Geek Factor: Friendly underdog with the look and feel of an Apple Powerbook — but faster.
Weak Factor: Lacks a fax/modem; adding other necessary options could place it in the ThinkPad price range.
Coordinates: $4,799 plus $349 for a CD-ROM upgrade. NEC Technologies Inc., (800) 632-4636; http://www.nec.com
Your Title: Red-Eye Flyer
Assignment:: Coast-to-coast sojourns seeking venture capital for your startup.
Powertool: Toshiba Portege 610CT.
Features: It squeezes a 90 Pentium CPU into a package that weighs just 4.8 pounds and is at least two inches narrower than the full-sized IBM and NEC notebooks.
No CD-ROM drive for multimedia demos; the Portege's smaller keyboard will make touch typists feel uptight. Its 9.5-inch Super VGA color screen is razor sharp. Also comes with a built-in microphone and stereo sound. A $499 PC Card option lets you display your electronic slides on standard TV projectors or monitors.
Vital Stats: Uses the same mouse substitute as IBM's ThinkPad, but Toshiba's version requires a little more practice. The lithium-ion battery is realistically rated at 2.5 to 5 hours on a single charge. Comes with a 686 MB hard drive, two Type II PC Card slots, and 8 MB of RAM.
Geek Factor: It's a bantamweight with Pentium power.
Weak Factor: Retains most of the drawbacks of subnotebook designs.
Coordinates: $4,649. Toshiba, Inc. (800) 334-3445; http://www.toshiba.com/tais/csd/products
Your Title: Iconoclast
Assignment: Deliver hip, offbeat presentations to clients who want a different point of view.
Powertool: Apple PowerBook 5300ce/117
Features: Wields a 117 MHz PowerPC 603e processor and comes with a 10.4-inch color Super VGA display. Boasts silky stereo sound so you can record narration or blast out new jingles. But there are no options for directly recording video clips on the machine. It also doesn't accept a CD-ROM drive — even when the floppy drive is removed.
One recommendation: get new software. Older Mac applications slow the system; using older software is akin to attaching $200 speakers to a $10,000 stereo system.

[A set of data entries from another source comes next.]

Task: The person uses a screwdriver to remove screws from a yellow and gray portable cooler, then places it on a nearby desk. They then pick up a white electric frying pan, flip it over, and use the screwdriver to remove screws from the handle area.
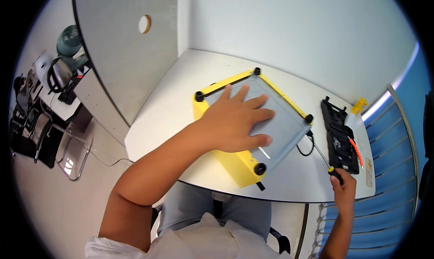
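I had my left hand (236, 123) spread, fingers apart, on one yellow box (284, 130) with four black feet (260, 169), atop the surface (162, 96); my right hand (345, 186) clamped one screwdriver (332, 170). One label (369, 172) was unreadable.

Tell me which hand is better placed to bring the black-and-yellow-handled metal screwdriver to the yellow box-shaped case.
The right hand, most likely: it holds the screwdriver, which points towards the case. The left hand is spread over the case's flat grey panel.
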Demonstrator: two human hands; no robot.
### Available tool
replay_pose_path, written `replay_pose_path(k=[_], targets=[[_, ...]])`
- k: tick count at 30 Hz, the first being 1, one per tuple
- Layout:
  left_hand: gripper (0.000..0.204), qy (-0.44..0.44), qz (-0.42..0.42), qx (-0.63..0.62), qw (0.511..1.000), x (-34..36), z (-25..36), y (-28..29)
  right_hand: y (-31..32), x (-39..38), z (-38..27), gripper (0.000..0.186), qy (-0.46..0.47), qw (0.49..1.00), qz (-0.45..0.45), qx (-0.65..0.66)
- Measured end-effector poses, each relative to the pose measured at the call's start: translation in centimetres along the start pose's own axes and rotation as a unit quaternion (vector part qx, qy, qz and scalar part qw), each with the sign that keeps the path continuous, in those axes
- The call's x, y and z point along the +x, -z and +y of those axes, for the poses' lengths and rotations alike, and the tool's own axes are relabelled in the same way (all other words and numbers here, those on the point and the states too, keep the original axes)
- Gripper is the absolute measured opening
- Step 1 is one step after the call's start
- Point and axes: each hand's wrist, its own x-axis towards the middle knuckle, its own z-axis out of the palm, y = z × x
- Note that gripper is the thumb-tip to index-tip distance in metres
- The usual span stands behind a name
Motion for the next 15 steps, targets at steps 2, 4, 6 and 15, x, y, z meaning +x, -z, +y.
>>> replay_pose_path(k=[2,4,6,15], targets=[[0.057,0.001,0.006,-0.003,1.000,-0.3,-0.1,-0.1,0.4,0.9,-0.2,0.012,-0.124,0.969,-0.122,0.177],[0.056,0.002,0.023,-0.004,1.000,-0.4,-0.2,-0.4,0.5,1.3,-0.8,0.015,-0.164,0.953,-0.153,0.205],[0.054,-0.008,0.027,0.002,1.000,-0.4,-0.3,-0.5,-0.2,0.8,-0.5,0.021,-0.124,0.968,-0.103,0.192],[0.053,0.016,-0.014,-0.052,0.998,-0.7,0.3,1.1,-1.0,-1.4,-2.5,0.032,0.130,0.949,0.073,-0.277]])
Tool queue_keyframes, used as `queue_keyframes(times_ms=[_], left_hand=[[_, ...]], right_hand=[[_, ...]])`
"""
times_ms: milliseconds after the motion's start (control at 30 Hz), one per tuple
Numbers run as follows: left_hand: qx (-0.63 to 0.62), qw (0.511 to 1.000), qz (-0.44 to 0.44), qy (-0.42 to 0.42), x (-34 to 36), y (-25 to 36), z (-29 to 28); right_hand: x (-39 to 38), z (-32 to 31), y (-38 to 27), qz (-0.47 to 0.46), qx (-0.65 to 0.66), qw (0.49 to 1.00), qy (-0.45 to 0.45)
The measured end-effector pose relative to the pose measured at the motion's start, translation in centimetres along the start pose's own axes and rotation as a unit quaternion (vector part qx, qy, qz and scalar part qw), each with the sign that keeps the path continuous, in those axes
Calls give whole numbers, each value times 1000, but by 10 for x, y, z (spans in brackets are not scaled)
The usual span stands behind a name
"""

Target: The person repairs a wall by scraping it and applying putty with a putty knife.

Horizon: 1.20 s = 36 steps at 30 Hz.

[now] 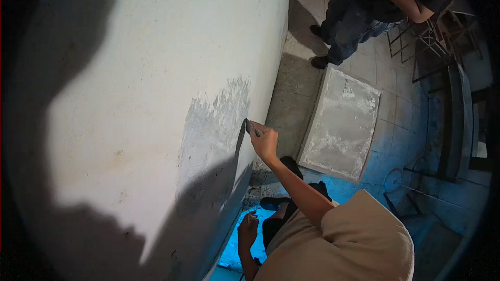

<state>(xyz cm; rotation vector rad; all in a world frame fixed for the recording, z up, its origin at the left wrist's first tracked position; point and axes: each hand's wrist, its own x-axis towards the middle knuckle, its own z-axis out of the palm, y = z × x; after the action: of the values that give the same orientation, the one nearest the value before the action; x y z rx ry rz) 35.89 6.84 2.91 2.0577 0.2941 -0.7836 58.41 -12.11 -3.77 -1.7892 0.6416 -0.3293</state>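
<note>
My right hand (264,142) is closed around a scraper (247,125), its dark blade edge against the pale wall (135,73). Beside the blade is a rough grey patch (208,130) where the white coat is gone, with ragged flakes along its upper edge. Lower down, my left hand (248,229) hangs close to the wall's foot with its fingers curled in; whether anything is in them is too dark to make out. A shadow of my head and arm covers the wall's left and lower parts.
A grey rectangular slab (344,125) with a whitish crusted rim lies on the tiled floor (393,73) to my right. Beyond it stands another person (354,21) in dark clothes. Metal-framed furniture (416,41) fills the far right. Blue light falls on the floor by my feet.
</note>
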Motion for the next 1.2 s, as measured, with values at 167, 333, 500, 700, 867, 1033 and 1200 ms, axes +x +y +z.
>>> queue_keyframes(times_ms=[167, 333, 500, 700, 867, 1033, 1200], left_hand=[[-8, 1000, 30, 0, 3, 4, 7], [18, 1000, 20, -8, 8, 5, 10], [-6, 1000, 7, -17, 9, 6, 13], [-39, 999, 27, 3, 6, 11, 20], [59, 998, 27, 4, -1, 16, 19], [-43, 998, 33, 21, -5, 15, 19], [-32, 999, 17, 28, -8, 15, 20]], right_hand=[[11, -1, 11, -38, -70, 997, 11], [2, -8, 13, -100, -21, 995, 8], [2, -11, 6, 3, 26, 999, -26], [-2, -14, 0, 16, 27, 999, -21], [-3, -12, -4, -93, -67, 992, 54], [-2, -12, -10, -67, -8, 998, 7], [2, -13, -13, -29, 15, 999, 19]])
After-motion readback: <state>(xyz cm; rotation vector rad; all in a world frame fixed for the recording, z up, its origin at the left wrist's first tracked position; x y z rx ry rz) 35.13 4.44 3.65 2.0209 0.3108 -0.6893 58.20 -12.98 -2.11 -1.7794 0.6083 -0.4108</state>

Vital Stats: With a 1.1 GB hard drive, there's plenty of storage room. And with 32 MB of RAM, even the most artistically rendered graphics won't bog down. Weighing in at just over 6 pounds, this PowerBook has an internal floppy drive that can be swapped out for an additional hard drive or an optical storage device.
Apple's new PowerBook offers two industry standard Type II PC Card slots, which will open up more cost-effective options for users. One slot will go for a fax/modem. For cordless use, the notebook now uses older nickel-hydride battery technology, which gives you two to four hours of working time. Apple hopes to move up to longer lasting lithium-ion battery technology soon.
Geek Factor: It's hipper than cool — it doesn't use Windows 95!
Weak Factor: Darn expensive for a notebook that doesn't even include a fax/modem or a CD-ROM drive.
Coordinates: $6,500-6,800. Apple Computer Inc., (800) 776-2333; http://www.apple.com
John R. Quain (firstname.lastname@example.org) is a contributing editor at Fast Company and appears regularly on the CBS News program "Up to the Minute."
A version of this article appeared in the November 1995 issue of Fast Company magazine.